Our UDL-informed discussions led us to significantly revise four course elements to better engage students and improve our assessment of student learning. 

1. The On-The-Land Exercise

“I believe the subject matter of the course conveyed rather vast information with a clear and enticing presentation, which made the class easy because it was enjoyable.”

The first was a complete change to a key experiential learning assignment. For three years, we had the students participate in either the Kairos Blanket Exercise or a local version developed by Trent’s First Peoples House of Learning.  This assignment engaged students in an exercise designed to help them emotionally understand the impact of colonialism upon Indigenous peoples. While meaningful, the exercise was not suited for the volume of students we were now working with, and as a result, its impact was muted. At the same time, the exercise did not engage in one of the core learning outcomes, which was to understand the land from an Indigenous perspective.

 

Our discussion of learning outcomes, assignments, and evaluation led to creating the “On the Land” media assignment.

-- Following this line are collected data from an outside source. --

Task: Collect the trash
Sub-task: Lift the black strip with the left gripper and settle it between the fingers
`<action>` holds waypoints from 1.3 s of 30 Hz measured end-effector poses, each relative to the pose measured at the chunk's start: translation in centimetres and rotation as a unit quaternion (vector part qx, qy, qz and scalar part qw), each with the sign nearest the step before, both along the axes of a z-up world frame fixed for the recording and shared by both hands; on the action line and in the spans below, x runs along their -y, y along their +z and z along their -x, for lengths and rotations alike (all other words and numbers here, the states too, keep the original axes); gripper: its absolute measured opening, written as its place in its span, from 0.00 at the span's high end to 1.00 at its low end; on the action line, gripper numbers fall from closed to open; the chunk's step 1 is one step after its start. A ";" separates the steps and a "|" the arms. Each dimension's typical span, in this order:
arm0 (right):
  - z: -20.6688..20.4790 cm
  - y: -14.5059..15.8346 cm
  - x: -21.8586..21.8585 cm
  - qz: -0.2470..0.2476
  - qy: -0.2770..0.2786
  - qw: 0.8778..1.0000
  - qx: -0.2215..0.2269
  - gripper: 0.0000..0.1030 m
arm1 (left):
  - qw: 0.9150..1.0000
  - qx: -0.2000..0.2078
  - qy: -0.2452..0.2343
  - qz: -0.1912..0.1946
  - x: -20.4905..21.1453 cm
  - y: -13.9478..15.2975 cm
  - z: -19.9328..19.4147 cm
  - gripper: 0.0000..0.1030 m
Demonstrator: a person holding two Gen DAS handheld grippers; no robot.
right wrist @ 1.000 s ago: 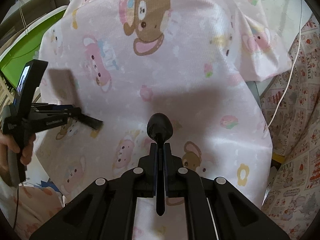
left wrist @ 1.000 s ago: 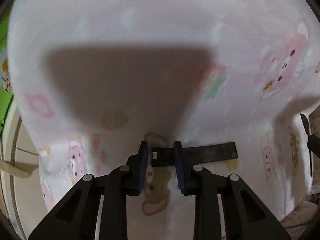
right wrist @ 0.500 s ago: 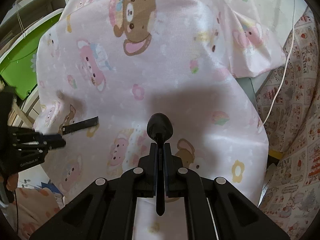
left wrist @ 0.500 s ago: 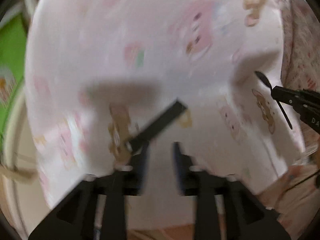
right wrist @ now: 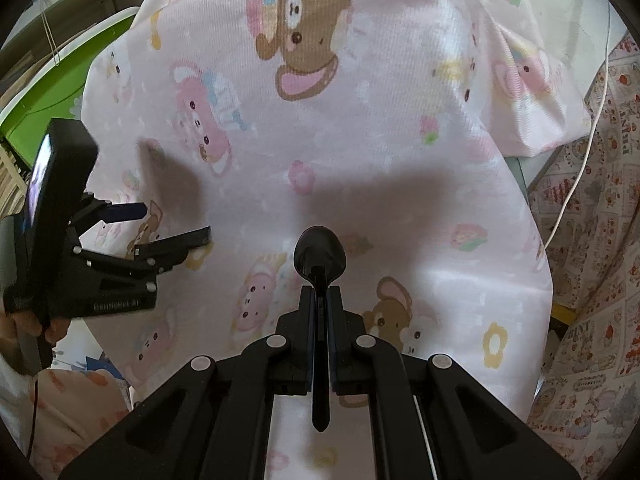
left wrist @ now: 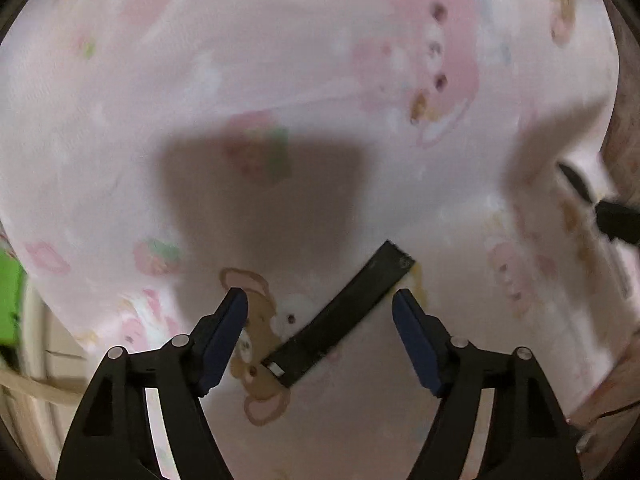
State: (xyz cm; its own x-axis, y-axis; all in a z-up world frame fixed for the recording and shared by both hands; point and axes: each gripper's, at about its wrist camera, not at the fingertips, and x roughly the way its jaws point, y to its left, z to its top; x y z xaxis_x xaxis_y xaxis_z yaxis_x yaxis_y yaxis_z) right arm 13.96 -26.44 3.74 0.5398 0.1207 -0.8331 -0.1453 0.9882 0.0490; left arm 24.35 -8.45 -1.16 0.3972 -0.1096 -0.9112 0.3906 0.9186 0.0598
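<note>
A flat black strip [left wrist: 340, 316] lies at a slant on the pink cartoon-print cloth [left wrist: 280, 80]. My left gripper [left wrist: 320, 316] is open, its jaws wide apart on either side of the strip and not holding it. It also shows in the right wrist view [right wrist: 156, 236] at the left, with the strip [right wrist: 176, 242] lying between its fingers. My right gripper [right wrist: 320, 300] is shut on a black plastic spoon [right wrist: 320, 260], bowl pointing forward above the cloth. The spoon [left wrist: 576, 184] shows at the right edge of the left wrist view.
A green-topped piece of furniture [right wrist: 52, 92] stands to the left of the cloth. A patterned blanket [right wrist: 600, 220] and a white cable [right wrist: 580, 168] lie to the right. The cloth's front edge drops off near both grippers.
My left gripper was shut on the black strip a second ago; it has opened wide and the strip now lies loose and slanted on the cloth. The right gripper still holds the spoon.
</note>
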 end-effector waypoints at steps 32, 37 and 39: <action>0.6 0.6 0.9 -0.003 -0.013 1.000 0.007 0.94 | 0.999 0.029 -0.031 0.031 -1.5 0.2 7.0 0.65; 0.4 0.4 0.4 -0.002 -0.009 1.000 0.004 0.94 | 0.999 0.022 -0.031 0.024 -1.2 -1.9 6.1 0.53; 0.4 0.4 0.3 -0.001 -0.007 1.000 0.004 0.94 | 0.999 0.013 -0.028 0.024 -1.0 -2.8 5.6 0.54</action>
State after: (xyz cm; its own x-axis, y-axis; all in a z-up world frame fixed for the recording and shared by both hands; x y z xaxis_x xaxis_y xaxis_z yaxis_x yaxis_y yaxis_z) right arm 13.60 -26.73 4.10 0.5489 0.1143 -0.8280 -0.1314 0.9901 0.0496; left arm 18.79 -7.41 -3.96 0.4123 -0.1749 -0.8941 0.4397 0.8978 0.0272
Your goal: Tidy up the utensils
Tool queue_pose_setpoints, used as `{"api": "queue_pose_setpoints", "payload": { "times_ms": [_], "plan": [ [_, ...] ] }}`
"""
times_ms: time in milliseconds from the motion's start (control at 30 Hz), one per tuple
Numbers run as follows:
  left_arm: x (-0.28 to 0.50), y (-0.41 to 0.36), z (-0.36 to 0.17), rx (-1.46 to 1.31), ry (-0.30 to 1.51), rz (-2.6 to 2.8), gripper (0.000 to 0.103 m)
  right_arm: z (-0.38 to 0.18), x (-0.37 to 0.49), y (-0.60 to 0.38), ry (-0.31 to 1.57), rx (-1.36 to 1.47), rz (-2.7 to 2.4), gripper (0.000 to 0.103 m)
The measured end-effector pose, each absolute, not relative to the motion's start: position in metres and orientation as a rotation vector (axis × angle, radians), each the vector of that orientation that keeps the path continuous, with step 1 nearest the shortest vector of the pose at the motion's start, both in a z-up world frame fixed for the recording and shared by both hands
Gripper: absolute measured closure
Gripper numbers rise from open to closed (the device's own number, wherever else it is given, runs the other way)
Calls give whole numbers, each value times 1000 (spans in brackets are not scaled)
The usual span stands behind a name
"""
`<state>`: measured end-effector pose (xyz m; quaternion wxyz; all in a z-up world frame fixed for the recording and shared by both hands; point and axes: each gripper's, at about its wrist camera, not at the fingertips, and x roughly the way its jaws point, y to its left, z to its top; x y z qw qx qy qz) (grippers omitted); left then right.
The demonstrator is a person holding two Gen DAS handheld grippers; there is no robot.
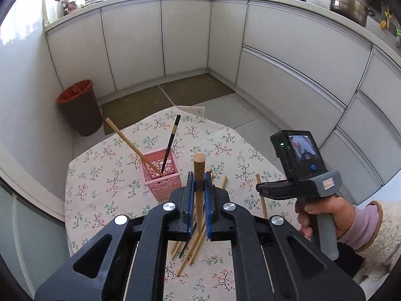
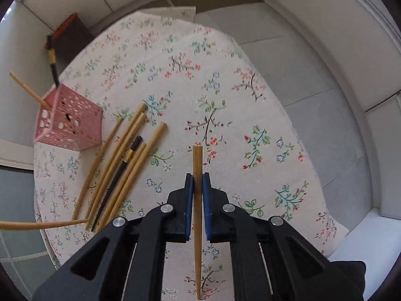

This assignment asks students to read and watch material in preparation for the exercise, to engage in the physical activity of walking, observing and listening to their environment, and to record their observations and reflections in video and written form using an Indigenous framework. The assignment reflects multiple modes of material presentation and engagement as well as multiple modes of presentation of learning. The use of the Medicine Circle as an analytic framework helps students to connect their learning in a holistic and narrative fashion.

 

In this assignment, students work in pairs and go out on the land to engage with nature. They then report on their experiences using the concepts they have been exposed to in lectures, readings, and seminars. In a short video, students present their learning reflections through video, still images, and their voices. The result is a relational experience that challenges students to engage in content recall, concept synthesis, and critical analysis.  Students present their videos to their peers and discuss their artistic intent behind the video. This exercise helps students to see the land through Indigenous eyes and to learn how to convey their understanding through story, a key way in which Indigenous knowledge (IK) is transmitted.

Here’s the instructions to the students:

*Click on the heading below to reveal more information about the instructions.*


2. The Use of an Indigenous Analytic Frame

“A fantastic course with incredible emotional impact. Indigenous Knowledge component was not only informative but also very useful. This element created a balancing light to onslaught of WTF moments.”

The second change was the explicit use of the Medicine Circle, conceptualized in the course as the four directions analytic model, to reflect the use of IK as an informing element of the course. The use of the circle, the four circle quadrants and the movement through time enables students to visually present their findings and reflections in a disciplined fashion that demonstrates their interconnectedness. Students use a combination of text and diagrams to present their understandings and visually illustrate the connections between various aspects of social phenomena. 

From our course syllabus:

Indigenous knowledge is based on principles of holism and interconnectedness. We have developed a way of thinking about social phenomena and social issues based on an Indigenous concept: the Medicine Circle. 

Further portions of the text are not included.